Automotive network technologies such as FlexRay
present a cost-optimized structure in order to tailor the system
to the required functionalities and to the environment. The
space exploration for optimization of single components (cable,
transceiver, communication controller, middleware, application)
as well as the integration of these components (e.g. selection
of the topology) are complex activities that can be efficiently
supported by means of simulation. The main challenge while
simulating communication architectures is to efficiently integrate
the heterogeneous models in order to obtain accurate results
for a relevant operation time of the system.

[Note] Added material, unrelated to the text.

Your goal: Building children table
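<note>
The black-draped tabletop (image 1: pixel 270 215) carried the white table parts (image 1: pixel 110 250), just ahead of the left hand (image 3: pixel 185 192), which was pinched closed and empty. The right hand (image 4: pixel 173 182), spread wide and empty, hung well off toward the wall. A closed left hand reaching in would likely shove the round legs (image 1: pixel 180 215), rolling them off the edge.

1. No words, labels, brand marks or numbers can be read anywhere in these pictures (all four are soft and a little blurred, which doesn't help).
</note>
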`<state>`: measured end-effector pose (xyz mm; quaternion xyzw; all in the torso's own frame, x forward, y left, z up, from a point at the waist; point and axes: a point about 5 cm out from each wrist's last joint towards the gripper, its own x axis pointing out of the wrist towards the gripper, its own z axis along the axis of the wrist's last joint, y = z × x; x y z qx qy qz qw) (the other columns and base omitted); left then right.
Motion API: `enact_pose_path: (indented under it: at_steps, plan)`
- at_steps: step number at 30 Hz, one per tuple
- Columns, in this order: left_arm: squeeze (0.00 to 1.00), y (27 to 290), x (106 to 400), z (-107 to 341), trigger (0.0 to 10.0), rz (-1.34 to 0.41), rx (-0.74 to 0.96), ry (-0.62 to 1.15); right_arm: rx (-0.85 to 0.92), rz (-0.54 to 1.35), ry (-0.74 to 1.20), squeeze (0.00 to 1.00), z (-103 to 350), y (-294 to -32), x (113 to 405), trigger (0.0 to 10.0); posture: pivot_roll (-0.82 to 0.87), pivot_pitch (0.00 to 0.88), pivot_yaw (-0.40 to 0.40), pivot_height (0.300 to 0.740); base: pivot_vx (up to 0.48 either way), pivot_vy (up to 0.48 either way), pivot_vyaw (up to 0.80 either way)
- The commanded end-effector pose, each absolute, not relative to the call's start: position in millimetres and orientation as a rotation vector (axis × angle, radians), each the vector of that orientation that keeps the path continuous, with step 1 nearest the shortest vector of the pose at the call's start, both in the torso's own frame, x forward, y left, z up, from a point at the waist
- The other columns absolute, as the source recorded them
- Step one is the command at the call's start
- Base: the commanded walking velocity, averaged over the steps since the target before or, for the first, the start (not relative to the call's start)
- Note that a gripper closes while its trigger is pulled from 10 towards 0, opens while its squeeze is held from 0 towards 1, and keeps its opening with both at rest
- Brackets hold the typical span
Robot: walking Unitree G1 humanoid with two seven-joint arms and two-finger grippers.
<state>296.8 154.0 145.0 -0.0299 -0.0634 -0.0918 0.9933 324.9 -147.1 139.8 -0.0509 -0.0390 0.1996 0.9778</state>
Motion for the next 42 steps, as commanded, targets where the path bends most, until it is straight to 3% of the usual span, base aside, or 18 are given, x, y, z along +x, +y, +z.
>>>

In this work, a
run-time model switching method is introduced for the holistic
simulation of FlexRay networks.
This cross-domain simulation platform is used within our TEODACS project (Test, Evaluation and Optimization of Dependable Automotive Communication Systems. The focus of this research project is set to the analysis of the communication architecture and the influence of this component to the distributed system. To that aim, we propose a co-simulation platform tightly interfaced to a realistic prototype for the in-depth analysis of FlexRay networks. CarMaker/AVL InMotion simulates a powertrain system (road, driver, control loops for vehicle dynamics) and generates a realistic bus traffic for the network. SyAD provides a co-simulation framework for the seamless modeling and integration of the different microelectronics components (e.g. cable model, bus drivers, middleware, software functions). Based on a Drive-by-Wire use case, we evaluate the benefits of the proposed cross-domain co-simulation approach for the early analysis and verification of the assembled system.